• [WHAT YOU SHOULD DO] Within the records below, reproduce without change the lines from the line that has "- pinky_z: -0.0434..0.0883" through the line that has "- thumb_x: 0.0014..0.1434", and only those.

(Stored data)
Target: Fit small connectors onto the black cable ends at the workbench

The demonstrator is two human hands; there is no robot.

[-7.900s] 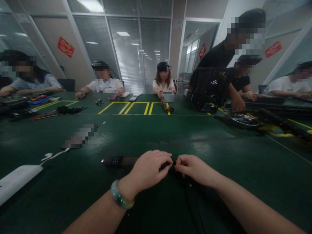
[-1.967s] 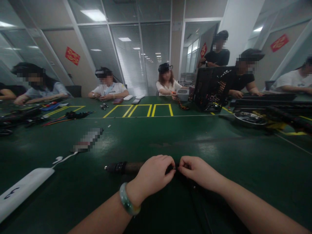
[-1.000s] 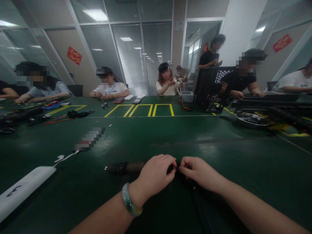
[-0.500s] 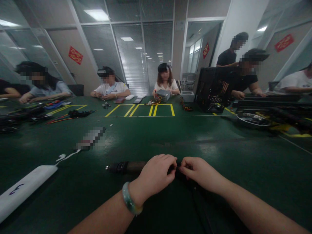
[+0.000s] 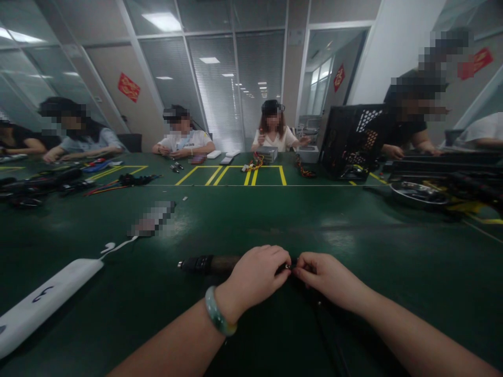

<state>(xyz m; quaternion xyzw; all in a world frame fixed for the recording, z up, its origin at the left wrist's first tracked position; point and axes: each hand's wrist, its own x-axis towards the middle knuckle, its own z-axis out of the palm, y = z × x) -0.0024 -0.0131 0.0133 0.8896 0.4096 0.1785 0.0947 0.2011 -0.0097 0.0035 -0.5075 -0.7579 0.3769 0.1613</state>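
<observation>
An electric screwdriver (image 5: 223, 264) with a dark body lies level just above or on the green table, its metal tip pointing left. My left hand (image 5: 257, 275), with a green bangle (image 5: 218, 311) on the wrist, is closed around its rear part. My right hand (image 5: 320, 277) is closed in a pinch at the tool's tail end, fingertips nearly meeting those of my left hand. A small metallic glint shows between the fingertips. From under my right hand a black cord (image 5: 328, 335) runs down toward the bottom edge. The exact join between cord and tool is hidden by fingers.
A white power bank-like block (image 5: 51, 298) lies at left, cabled to a blurred phone-like device (image 5: 153, 219). Across the table (image 5: 236, 209) stand a black computer case (image 5: 349, 144), a power supply (image 5: 267, 153) and a metal bowl (image 5: 418, 193). Several people sit opposite.
The whole view has shifted slightly right. My hands keep the same hold, and a metallic glint now shows between them. Across the table, one person's hand has moved off the power supply.
</observation>
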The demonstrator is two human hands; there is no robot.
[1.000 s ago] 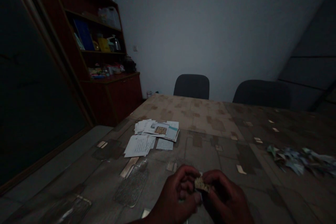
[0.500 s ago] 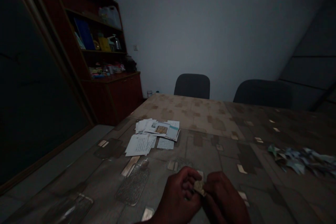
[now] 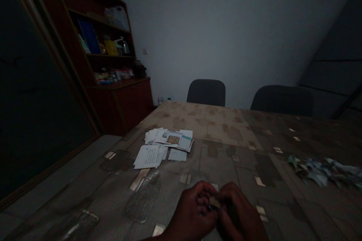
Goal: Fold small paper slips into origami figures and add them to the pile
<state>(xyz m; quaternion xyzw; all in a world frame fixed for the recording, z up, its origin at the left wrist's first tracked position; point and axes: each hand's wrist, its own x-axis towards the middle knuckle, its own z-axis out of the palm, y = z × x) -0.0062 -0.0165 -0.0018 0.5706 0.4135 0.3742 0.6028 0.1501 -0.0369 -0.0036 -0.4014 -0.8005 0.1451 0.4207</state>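
Note:
Low in the view, above the table's near side, my left hand [image 3: 195, 209] and my right hand [image 3: 240, 211] meet, fingers curled. Between their fingertips is a small yellowish piece of folded paper [image 3: 214, 202], partly hidden by the fingers. Both hands pinch it, the left from one side and the right from the other. Ahead and to the left lie a stack of printed paper sheets [image 3: 147, 157] and a loose pile of cards with pictures [image 3: 185, 143]. Far to the right is a heap of folded or crumpled papers [image 3: 325, 171].
A patterned cover lies over the table [image 3: 169, 196]. Two dark chairs, a nearer one [image 3: 206, 92] and another [image 3: 283, 99], stand behind its far edge. At the left back is a reddish wooden cabinet [image 3: 121, 105] with bottles and boxes on its shelves. The room is dim.
My fingers have closed further round the small folded paper, and less of it shows. The right hand has shifted slightly left, closer to the left. The paper piles have stayed put.

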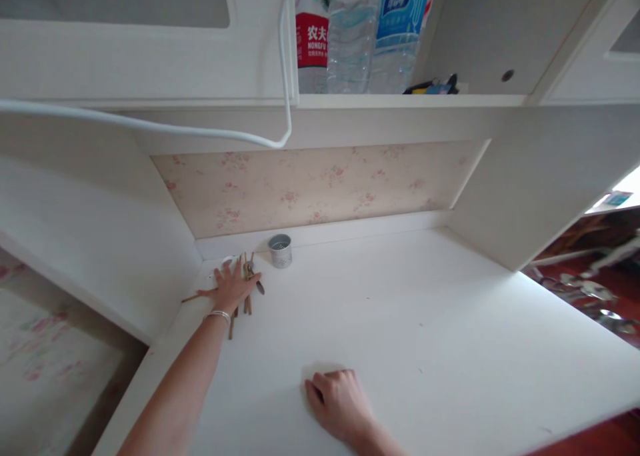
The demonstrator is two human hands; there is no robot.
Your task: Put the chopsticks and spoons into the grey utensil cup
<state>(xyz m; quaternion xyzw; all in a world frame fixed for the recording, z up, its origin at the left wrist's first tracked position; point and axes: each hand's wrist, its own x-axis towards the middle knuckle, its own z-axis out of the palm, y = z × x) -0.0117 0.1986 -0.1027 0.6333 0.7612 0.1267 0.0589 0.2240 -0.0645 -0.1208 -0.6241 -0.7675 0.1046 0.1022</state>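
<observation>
Left of centre in the frame, thin sticks (249, 306) are spread beneath and around the left hand (230, 289), most aligned up and down the frame, one angled out leftward. They are covered by this nearer hand, its fingers splayed and no firm grip shown. At lower centre, the right hand (343, 399) is loosely clenched on the tabletop (410, 309), with nothing visible in it.

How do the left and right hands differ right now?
The left hand spreads its fingers over the sticks; the right hand is curled. The left wrist wears a bracelet; the right shows none. The left is nearer the cup than the right. Both are bare.
</observation>
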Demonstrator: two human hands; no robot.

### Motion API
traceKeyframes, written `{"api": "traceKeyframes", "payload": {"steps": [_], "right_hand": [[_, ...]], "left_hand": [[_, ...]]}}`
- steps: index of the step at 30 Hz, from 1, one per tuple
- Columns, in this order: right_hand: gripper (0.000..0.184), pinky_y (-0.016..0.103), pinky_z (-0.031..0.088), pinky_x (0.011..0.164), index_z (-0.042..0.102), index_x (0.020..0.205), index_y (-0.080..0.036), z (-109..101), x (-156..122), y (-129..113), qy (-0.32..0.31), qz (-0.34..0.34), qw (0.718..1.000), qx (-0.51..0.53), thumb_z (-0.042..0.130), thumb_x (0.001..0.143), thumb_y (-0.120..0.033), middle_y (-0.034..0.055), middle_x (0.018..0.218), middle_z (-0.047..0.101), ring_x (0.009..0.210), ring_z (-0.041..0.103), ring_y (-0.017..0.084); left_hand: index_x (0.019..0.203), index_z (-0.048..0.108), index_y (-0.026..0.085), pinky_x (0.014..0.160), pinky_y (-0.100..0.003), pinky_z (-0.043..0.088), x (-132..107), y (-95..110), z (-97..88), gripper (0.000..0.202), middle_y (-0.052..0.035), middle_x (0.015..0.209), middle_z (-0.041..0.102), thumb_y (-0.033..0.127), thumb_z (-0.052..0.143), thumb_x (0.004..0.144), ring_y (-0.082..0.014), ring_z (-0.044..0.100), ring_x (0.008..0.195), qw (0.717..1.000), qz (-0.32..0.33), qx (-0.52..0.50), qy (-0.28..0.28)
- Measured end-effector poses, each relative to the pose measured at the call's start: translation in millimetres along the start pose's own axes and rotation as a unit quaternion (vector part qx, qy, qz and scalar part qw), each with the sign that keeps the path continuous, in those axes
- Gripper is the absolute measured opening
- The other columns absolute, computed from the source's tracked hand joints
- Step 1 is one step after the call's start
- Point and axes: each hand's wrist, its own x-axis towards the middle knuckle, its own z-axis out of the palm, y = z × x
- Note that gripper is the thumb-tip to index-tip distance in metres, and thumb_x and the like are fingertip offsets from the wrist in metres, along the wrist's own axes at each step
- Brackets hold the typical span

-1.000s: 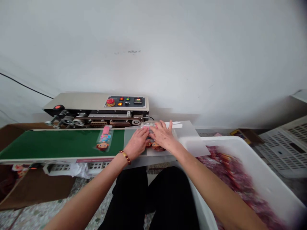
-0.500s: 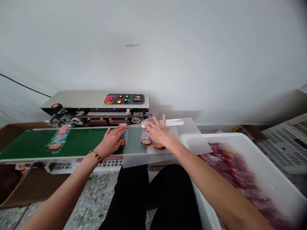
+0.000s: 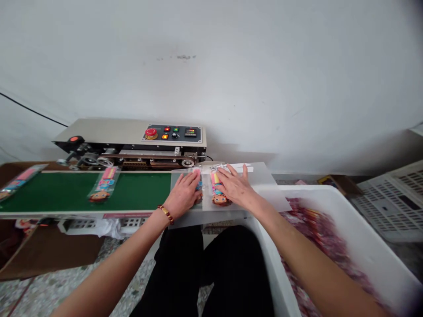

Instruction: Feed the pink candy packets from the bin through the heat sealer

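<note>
My left hand [image 3: 185,193] lies flat with fingers stretched over a clear packet [image 3: 199,186] holding a small cartoon-figure item, partly hidden under the fingers. Just to its right, my right hand [image 3: 236,187] has its fingers spread on a second packet [image 3: 218,199], whose brown-haired figure head faces me. Both packets rest on a translucent sheet [image 3: 264,193] at the right end of the green conveyor belt [image 3: 139,189]. Farther left on the belt is another such packet [image 3: 103,185], and one more packet [image 3: 21,181] lies at the belt's far left.
Behind the belt stands a band sealing machine [image 3: 132,136] with a red stop button and lit switches. A white tub [image 3: 317,189] of reddish packets is at my right. Scissors [image 3: 220,167] lie behind my right hand. A cardboard box [image 3: 59,255] sits below left; a grey crate [image 3: 393,198] stands far right.
My left hand has left one packet and moved right onto another. The released packet and the one ahead have travelled left along the belt. My right hand has shifted slightly right.
</note>
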Motion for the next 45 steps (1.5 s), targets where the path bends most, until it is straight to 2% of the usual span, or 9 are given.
{"api": "traceKeyframes", "payload": {"steps": [8, 13, 19, 25, 30, 33, 35, 39, 45], "right_hand": [[0.035, 0.08, 0.0, 0.116, 0.064, 0.132, -0.027, 6.8, 18.3, -11.9, 0.02, -0.023, 0.999, -0.008, 0.046, 0.103, -0.034, 0.0095, 0.149, 0.057, 0.148, 0.033, 0.038], [0.035, 0.081, 0.002, 0.115, 0.066, 0.129, -0.026, 13.6, 39.6, -27.8, 0.018, -0.042, 0.999, 0.004, 0.043, 0.105, -0.037, 0.01, 0.143, 0.061, 0.146, 0.035, 0.039], [0.037, 0.08, 0.002, 0.115, 0.062, 0.134, -0.025, 0.8, 14.3, -18.1, 0.022, 0.004, 1.0, 0.005, 0.04, 0.105, -0.029, 0.0104, 0.151, 0.056, 0.147, 0.036, 0.038], [0.04, 0.081, 0.008, 0.115, 0.057, 0.14, -0.025, 0.2, -12.6, -2.2, 0.0, 0.002, 1.0, -0.021, 0.045, 0.104, -0.033, 0.0083, 0.157, 0.05, 0.149, 0.033, 0.038], [0.04, 0.08, 0.005, 0.116, 0.058, 0.14, -0.024, 3.3, 3.4, -17.3, -0.015, -0.011, 1.0, -0.018, 0.049, 0.103, -0.033, 0.008, 0.155, 0.053, 0.15, 0.03, 0.039], [0.041, 0.08, 0.004, 0.117, 0.058, 0.14, -0.022, 4.3, 17.0, -28.5, -0.027, -0.018, 0.999, 0.007, 0.051, 0.102, -0.034, 0.0082, 0.154, 0.053, 0.15, 0.031, 0.04], [0.04, 0.079, 0.004, 0.117, 0.06, 0.139, -0.021, 6.4, 24.0, -33.7, -0.02, -0.023, 0.999, 0.014, 0.051, 0.102, -0.035, 0.0088, 0.152, 0.055, 0.149, 0.032, 0.039], [0.039, 0.079, 0.004, 0.117, 0.06, 0.139, -0.024, 9.3, 25.7, -33.9, 0.006, -0.036, 0.999, 0.011, 0.048, 0.103, -0.035, 0.0086, 0.151, 0.056, 0.148, 0.034, 0.039], [0.041, 0.081, 0.005, 0.115, 0.058, 0.141, -0.026, 1.9, 0.1, -2.9, 0.014, 0.008, 1.0, -0.018, 0.043, 0.104, -0.037, 0.0096, 0.155, 0.052, 0.149, 0.033, 0.039]], "left_hand": [[0.134, 0.06, 0.021, 0.12, -0.07, 0.023, -35.3, -54.2, -39.9, 0.043, -0.0174, 0.151, 0.054, 0.024, 0.054, 0.091, -0.0366, 0.051, 0.139, 0.992, -0.092, 0.086, 0.025], [0.123, 0.065, 0.02, 0.124, -0.061, 0.025, -15.8, -19.8, -35.2, 0.033, -0.015, 0.135, 0.067, 0.024, 0.046, 0.097, -0.0291, 0.061, 0.128, 0.997, -0.045, 0.035, 0.044], [0.142, 0.052, 0.016, 0.123, -0.055, 0.033, 10.6, 14.3, 2.1, 0.046, -0.0191, 0.152, 0.051, 0.023, 0.052, 0.096, -0.0298, 0.044, 0.147, 0.999, 0.012, -0.042, 0.009], [0.143, 0.05, 0.017, 0.124, -0.059, 0.03, 0.1, -19.9, -8.3, 0.047, -0.0184, 0.155, 0.048, 0.025, 0.052, 0.097, -0.0308, 0.04, 0.149, 0.999, 0.04, -0.016, -0.019], [0.143, 0.05, 0.015, 0.124, -0.056, 0.031, -23.6, -57.9, -43.1, 0.048, -0.0171, 0.156, 0.048, 0.028, 0.053, 0.097, -0.0298, 0.042, 0.148, 0.999, -0.005, 0.02, -0.048], [0.135, 0.057, 0.015, 0.121, -0.069, 0.025, -34.3, -70.0, -61.2, 0.038, -0.0175, 0.15, 0.055, 0.024, 0.051, 0.097, -0.0347, 0.05, 0.141, 0.995, -0.056, 0.069, -0.034], [0.127, 0.061, 0.015, 0.121, -0.071, 0.023, -31.4, -64.5, -63.2, 0.032, -0.0177, 0.143, 0.061, 0.023, 0.049, 0.098, -0.0355, 0.055, 0.136, 0.994, -0.071, 0.085, 0.001], [0.136, 0.057, 0.017, 0.123, -0.051, 0.036, -4.5, -24.9, -37.0, 0.038, -0.0148, 0.146, 0.06, 0.026, 0.046, 0.1, -0.0264, 0.054, 0.138, 0.999, 0.005, 0.031, 0.012], [0.147, 0.048, 0.018, 0.124, -0.06, 0.029, 10.6, -2.5, -6.6, 0.05, -0.0164, 0.159, 0.043, 0.029, 0.051, 0.098, -0.0318, 0.037, 0.15, 0.998, 0.044, -0.003, -0.036]]}}
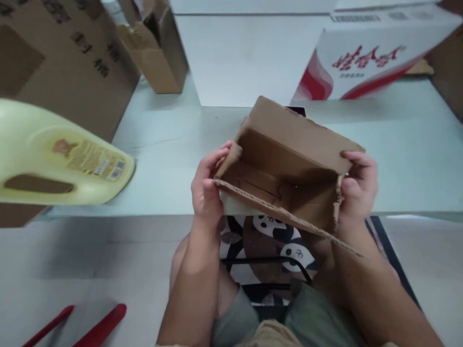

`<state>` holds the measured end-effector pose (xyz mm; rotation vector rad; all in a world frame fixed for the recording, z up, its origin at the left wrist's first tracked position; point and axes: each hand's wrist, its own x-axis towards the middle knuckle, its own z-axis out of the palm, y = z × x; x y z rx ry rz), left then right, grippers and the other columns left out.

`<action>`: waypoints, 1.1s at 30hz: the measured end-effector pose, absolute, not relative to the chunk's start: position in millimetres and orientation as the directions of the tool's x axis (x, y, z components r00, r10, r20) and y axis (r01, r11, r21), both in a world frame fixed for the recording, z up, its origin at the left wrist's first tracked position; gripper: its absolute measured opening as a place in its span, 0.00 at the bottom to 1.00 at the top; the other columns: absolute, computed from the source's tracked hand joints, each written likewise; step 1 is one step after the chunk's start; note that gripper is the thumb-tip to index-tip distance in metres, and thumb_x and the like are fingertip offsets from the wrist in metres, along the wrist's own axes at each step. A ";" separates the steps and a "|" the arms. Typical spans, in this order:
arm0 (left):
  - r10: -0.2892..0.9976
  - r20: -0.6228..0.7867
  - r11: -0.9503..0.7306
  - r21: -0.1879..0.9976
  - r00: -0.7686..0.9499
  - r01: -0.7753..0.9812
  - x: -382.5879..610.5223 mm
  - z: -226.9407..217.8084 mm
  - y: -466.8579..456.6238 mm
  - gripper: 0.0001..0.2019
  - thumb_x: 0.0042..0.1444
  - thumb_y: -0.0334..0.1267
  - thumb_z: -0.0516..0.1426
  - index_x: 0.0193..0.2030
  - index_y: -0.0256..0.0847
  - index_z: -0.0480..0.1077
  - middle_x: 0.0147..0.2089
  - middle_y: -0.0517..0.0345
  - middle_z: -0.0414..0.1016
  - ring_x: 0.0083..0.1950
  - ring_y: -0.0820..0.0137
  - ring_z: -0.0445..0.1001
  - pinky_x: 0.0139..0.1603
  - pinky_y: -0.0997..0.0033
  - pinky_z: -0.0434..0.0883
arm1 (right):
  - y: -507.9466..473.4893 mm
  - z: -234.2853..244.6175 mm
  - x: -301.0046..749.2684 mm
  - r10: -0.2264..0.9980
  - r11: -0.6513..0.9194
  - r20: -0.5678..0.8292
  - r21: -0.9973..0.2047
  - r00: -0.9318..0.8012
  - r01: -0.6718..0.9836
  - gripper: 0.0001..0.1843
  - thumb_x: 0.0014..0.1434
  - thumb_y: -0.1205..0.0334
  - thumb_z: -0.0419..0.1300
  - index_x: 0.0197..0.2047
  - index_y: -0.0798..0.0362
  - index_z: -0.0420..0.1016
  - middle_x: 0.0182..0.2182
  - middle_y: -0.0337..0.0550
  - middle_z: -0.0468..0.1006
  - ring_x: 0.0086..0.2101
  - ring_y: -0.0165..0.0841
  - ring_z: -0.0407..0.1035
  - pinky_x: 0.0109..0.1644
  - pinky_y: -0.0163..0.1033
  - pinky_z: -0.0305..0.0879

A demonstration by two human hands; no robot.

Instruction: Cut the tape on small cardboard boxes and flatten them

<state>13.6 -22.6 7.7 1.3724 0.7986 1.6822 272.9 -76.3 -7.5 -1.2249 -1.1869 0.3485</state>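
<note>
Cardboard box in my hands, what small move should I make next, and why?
I'd probably ease the cardboard box forward until it is fully over the table. Your left hand and right hand already hold its opposite ends, and in this head view its near side reaches past the table's front edge.

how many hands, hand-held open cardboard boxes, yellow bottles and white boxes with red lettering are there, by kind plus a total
Hands: 2 (left hand, right hand)
Hand-held open cardboard box: 1
Yellow bottle: 1
White box with red lettering: 1
Total: 5
</note>
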 end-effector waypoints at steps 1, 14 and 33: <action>0.856 0.517 -0.513 0.846 -0.007 -0.143 19.6 2.8 -18.8 0.35 0.58 0.76 0.52 0.49 0.49 0.80 0.59 0.52 0.80 0.66 0.52 0.74 0.69 0.52 0.69 | -77.2 -12.0 273.8 0.733 0.415 0.504 -0.864 0.458 0.286 0.26 0.56 0.36 0.64 0.53 0.39 0.74 0.52 0.42 0.74 0.57 0.48 0.70 0.64 0.61 0.67; 0.932 0.358 -0.361 0.928 -0.048 -0.096 80.7 -12.3 -5.3 0.24 0.55 0.62 0.66 0.50 0.47 0.80 0.58 0.52 0.80 0.61 0.57 0.78 0.64 0.57 0.75 | -100.0 5.8 308.2 0.853 0.458 0.450 -0.888 0.266 0.033 0.16 0.65 0.45 0.60 0.45 0.43 0.82 0.49 0.45 0.84 0.53 0.47 0.76 0.61 0.56 0.72; 0.836 0.532 -0.535 0.844 -0.132 0.012 88.5 -37.5 14.5 0.24 0.63 0.60 0.51 0.52 0.48 0.75 0.59 0.53 0.78 0.67 0.53 0.74 0.73 0.46 0.66 | -95.0 -4.7 306.8 0.819 0.471 0.466 -0.879 0.335 0.071 0.10 0.55 0.69 0.54 0.30 0.47 0.75 0.41 0.41 0.83 0.48 0.43 0.77 0.61 0.59 0.71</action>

• [TASK SOLUTION]
  - pinky_z: -0.0434..0.0883
arm1 (right):
  - y: -507.9466..473.4893 mm
  - z: -234.2853..244.6175 mm
  - x: -301.0046..749.2684 mm
  - r10: -0.2264..0.9980
  - r11: -0.6513..0.9194
  - r20: -0.5678..0.8292
  - r21: -0.9973..0.2047
  - r00: -0.9318..0.8012
  - r01: -0.6718..0.9836
  - gripper: 0.0001..0.1843
  - thumb_x: 0.0014..0.1434

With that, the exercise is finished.